The characteristics between never users and ever users were compared by Student's t test for age and by Chi-square test for other variables. The standardized differences proposed by Austin and Stuart as a test for balance diagnostics were calculated for all covariates [48]. A value of >10% might indicate potential confounding from the variable [48].

The incidence density of lung cancer was calculated for never users, ever users and tertiles of cumulative duration of metformin therapy. The numerator was the case number of incident lung cancer during follow-up, and the denominator was the person-years of follow-up. Follow-up started on the first day of the use of antidiabetic drugs and ended on December 31, 2011, at the time of a new diagnosis of lung cancer, or on the date of death or the last reimbursement record.

The treatment effect was estimated by Cox regression incorporated with IPTW using the PS [29]. Hazard ratios were estimated for ever versus never users and for each tertile of cumulative duration of metformin therapy using never users as referent.

Sensitivity analyses were conducted in the original sample by estimating the overall hazard ratios for ever versus never users after excluding patients with certain risk factors of cancer. These analyses were conducted after excluding 1) patients who developed other cancers during follow-up; 2) patients with COPD/tobacco abuse; 3) patients with alcohol-related diagnoses; and 4) patients with infections of HP, EBV and HBV/HCV, respectively.

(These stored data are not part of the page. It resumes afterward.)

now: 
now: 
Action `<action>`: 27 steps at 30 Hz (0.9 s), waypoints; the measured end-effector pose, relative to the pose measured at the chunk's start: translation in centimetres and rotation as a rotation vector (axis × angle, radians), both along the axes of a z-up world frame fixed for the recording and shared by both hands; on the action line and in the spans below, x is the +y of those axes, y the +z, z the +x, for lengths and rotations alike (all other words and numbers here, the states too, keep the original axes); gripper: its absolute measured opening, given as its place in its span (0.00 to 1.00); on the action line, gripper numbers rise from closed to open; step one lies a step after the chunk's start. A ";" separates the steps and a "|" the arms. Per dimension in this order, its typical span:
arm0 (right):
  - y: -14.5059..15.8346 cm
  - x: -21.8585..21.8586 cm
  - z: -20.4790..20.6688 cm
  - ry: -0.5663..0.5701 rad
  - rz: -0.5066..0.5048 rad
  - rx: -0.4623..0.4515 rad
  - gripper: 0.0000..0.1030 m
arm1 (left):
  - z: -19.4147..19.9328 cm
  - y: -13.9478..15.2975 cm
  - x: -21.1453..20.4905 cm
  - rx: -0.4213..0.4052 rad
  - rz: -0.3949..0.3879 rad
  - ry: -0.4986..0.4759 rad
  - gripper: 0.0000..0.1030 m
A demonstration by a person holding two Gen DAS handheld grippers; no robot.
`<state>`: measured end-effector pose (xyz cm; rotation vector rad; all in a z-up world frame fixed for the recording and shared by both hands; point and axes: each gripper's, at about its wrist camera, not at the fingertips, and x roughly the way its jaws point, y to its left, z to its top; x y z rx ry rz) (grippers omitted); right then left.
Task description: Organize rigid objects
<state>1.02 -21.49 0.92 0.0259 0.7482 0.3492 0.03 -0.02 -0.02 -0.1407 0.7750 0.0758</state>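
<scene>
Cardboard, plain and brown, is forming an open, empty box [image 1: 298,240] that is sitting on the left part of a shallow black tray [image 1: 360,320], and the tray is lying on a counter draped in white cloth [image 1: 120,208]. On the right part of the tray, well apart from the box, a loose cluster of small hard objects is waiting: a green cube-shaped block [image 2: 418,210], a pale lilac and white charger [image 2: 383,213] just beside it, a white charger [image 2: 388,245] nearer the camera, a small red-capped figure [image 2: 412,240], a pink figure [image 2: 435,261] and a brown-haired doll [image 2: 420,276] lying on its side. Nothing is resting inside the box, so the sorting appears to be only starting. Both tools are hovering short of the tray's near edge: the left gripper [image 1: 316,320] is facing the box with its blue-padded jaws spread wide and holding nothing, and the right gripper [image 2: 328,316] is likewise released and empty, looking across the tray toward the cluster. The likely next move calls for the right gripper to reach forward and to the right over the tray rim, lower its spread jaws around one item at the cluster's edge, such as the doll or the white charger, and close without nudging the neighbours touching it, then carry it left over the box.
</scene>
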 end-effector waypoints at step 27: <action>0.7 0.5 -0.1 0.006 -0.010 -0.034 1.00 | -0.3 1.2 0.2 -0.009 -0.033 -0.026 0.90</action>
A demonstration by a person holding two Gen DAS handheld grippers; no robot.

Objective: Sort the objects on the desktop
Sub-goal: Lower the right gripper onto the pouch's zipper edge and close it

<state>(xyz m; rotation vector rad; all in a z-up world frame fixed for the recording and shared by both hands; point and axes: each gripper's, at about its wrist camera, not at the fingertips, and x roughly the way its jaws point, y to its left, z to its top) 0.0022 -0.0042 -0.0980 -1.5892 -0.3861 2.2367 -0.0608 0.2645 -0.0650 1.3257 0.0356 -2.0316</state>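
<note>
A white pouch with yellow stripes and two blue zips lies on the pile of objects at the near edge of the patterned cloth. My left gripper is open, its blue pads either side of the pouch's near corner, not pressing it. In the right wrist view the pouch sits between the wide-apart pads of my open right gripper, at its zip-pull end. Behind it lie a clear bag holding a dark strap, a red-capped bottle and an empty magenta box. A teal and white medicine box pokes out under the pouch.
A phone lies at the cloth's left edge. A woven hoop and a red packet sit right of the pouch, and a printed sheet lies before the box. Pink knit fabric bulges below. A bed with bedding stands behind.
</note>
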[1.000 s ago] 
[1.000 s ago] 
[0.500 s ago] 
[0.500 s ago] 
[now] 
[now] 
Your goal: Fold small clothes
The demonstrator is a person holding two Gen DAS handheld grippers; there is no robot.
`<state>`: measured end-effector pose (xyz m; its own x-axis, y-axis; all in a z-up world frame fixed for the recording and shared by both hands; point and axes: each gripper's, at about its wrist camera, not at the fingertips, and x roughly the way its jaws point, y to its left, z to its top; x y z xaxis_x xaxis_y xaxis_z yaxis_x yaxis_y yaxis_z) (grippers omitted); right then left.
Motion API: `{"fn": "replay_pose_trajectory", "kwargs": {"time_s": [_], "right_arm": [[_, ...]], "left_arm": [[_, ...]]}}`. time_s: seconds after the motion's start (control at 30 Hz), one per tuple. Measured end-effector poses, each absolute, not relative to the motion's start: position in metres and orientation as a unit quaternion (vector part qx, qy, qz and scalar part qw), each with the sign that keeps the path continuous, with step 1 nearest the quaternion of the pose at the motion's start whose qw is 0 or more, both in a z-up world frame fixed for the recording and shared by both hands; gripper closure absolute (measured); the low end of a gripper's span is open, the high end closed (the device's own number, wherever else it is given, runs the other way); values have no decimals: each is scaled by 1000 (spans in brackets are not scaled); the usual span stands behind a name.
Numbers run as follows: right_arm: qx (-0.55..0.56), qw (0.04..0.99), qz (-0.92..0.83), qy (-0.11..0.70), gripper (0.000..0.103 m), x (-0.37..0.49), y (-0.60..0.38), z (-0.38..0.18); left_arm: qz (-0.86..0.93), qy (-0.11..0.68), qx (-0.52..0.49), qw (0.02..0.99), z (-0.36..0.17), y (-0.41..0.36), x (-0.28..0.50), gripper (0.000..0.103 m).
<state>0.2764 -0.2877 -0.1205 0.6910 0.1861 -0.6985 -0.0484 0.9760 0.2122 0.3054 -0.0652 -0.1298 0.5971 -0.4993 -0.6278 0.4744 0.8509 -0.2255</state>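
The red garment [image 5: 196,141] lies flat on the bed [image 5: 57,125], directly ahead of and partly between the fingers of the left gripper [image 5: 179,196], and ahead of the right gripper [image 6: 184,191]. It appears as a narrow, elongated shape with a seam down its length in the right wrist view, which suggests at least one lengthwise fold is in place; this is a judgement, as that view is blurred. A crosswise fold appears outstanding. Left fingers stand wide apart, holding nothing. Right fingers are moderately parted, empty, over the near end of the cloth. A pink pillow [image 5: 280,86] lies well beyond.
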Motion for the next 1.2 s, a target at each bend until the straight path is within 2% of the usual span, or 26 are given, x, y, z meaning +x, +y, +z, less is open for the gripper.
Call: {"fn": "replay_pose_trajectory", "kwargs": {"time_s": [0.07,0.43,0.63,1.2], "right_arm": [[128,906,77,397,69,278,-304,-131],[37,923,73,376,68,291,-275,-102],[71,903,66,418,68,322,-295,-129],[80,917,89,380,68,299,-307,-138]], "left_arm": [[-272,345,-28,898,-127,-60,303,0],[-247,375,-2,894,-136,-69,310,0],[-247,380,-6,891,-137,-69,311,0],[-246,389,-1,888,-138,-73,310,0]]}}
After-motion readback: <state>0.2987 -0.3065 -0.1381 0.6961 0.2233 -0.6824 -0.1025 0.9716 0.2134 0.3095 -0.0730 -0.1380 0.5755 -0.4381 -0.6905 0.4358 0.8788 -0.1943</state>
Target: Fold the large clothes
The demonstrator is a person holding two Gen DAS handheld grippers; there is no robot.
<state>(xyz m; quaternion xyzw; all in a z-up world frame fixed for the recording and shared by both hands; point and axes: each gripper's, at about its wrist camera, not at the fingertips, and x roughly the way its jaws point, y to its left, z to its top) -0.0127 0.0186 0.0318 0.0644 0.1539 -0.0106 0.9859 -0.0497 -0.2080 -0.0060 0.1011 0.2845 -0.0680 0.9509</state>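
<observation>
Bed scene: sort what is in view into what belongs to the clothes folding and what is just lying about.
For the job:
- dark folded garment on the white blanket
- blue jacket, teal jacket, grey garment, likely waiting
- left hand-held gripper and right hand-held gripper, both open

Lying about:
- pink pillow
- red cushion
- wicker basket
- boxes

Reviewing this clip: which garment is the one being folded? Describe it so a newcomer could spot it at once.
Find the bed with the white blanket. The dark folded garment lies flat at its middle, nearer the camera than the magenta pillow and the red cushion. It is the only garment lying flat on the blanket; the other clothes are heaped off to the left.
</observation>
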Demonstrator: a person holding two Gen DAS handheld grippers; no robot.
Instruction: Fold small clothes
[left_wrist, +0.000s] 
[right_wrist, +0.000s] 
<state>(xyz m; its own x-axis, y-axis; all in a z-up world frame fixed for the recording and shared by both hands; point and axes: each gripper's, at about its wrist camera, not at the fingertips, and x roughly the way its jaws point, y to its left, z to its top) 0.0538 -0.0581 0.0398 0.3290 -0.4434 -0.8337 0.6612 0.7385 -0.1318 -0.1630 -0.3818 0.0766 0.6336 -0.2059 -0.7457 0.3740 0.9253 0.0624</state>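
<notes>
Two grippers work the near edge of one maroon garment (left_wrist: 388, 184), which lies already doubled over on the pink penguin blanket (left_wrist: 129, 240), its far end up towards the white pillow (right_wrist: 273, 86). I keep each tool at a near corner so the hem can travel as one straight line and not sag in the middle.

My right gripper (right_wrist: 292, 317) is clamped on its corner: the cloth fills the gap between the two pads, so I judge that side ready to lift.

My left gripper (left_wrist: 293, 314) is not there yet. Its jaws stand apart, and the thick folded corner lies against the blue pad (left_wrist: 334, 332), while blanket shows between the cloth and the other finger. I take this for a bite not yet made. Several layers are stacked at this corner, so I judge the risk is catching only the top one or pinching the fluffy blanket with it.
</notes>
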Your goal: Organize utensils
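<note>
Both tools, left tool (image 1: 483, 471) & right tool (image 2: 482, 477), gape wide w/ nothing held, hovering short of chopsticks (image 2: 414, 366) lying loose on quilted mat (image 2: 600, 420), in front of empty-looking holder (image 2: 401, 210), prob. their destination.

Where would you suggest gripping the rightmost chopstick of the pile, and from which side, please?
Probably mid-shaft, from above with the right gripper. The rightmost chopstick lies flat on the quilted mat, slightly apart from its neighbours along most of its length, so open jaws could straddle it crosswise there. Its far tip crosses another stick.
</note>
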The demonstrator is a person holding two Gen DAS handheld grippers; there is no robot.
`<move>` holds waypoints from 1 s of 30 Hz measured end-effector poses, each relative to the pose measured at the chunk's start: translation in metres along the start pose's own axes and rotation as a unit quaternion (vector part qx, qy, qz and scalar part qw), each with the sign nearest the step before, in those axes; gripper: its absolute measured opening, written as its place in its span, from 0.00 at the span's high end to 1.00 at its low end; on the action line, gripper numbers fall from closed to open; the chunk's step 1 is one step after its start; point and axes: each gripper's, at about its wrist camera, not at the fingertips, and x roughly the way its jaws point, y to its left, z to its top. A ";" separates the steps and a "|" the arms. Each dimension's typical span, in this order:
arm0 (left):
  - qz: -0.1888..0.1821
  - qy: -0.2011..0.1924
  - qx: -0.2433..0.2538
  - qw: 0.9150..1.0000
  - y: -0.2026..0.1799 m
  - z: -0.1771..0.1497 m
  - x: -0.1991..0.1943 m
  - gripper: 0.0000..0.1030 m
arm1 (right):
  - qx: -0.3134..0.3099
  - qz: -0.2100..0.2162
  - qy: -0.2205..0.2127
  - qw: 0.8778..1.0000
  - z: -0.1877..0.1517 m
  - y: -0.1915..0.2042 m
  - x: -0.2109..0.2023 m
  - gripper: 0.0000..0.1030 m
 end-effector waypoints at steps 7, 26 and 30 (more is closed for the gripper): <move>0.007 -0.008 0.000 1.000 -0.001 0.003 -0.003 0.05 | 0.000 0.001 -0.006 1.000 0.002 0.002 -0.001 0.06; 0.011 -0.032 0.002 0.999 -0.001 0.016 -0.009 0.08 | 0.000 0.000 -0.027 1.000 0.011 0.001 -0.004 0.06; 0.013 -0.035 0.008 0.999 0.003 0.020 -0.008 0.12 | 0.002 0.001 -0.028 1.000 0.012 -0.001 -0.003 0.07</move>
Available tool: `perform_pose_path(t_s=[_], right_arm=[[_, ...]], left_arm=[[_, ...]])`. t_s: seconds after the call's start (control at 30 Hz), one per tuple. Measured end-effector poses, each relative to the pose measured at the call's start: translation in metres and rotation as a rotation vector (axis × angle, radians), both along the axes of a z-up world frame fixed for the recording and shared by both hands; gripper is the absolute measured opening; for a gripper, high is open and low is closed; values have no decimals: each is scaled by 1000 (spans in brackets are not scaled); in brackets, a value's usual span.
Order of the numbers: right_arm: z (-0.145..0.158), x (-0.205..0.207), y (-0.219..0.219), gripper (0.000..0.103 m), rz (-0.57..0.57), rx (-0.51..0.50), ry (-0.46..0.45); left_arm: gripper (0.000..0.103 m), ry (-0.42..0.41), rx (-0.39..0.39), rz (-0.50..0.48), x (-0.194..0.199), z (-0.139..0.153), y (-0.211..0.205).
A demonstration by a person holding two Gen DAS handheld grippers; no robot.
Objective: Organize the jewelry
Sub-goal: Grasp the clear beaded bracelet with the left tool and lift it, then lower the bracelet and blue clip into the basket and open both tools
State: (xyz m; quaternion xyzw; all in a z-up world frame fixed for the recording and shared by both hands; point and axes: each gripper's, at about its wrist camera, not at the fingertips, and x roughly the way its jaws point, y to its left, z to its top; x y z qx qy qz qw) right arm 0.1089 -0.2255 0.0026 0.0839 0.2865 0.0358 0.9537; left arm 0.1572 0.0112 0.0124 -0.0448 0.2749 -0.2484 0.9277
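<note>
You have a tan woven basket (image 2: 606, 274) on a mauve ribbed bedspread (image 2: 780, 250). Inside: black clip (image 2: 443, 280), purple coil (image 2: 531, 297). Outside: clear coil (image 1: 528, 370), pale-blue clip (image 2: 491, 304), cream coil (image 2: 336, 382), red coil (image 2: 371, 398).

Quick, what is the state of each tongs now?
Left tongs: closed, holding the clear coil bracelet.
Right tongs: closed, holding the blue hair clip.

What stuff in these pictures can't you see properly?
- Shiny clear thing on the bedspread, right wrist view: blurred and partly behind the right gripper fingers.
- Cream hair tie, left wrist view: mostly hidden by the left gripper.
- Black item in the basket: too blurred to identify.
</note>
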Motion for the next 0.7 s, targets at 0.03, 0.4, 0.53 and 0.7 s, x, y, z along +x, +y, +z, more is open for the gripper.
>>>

Subgroup analyses were also conducted to examine the consistency of the findings. Hazard ratios were estimated for subgroups of age <65 years, age ≥65 years, men, women, follow-up duration < 5 years, follow-up duration ≥5 years, COPD/tobacco abuse (+), COPD/tobacco abuse (-) and with and without the use of certain medications (i.e., insulin, sulfonylurea, meglitinide, acarbose, rosiglitazone, pioglitazone, ACEI/ARB, calcium channel blocker, statin, fibrate and aspirin).

Analyses were conducted using SAS statistical software, version 9.3 (SAS Institute, Cary, NC). P < 0.05 was considered statistically significant.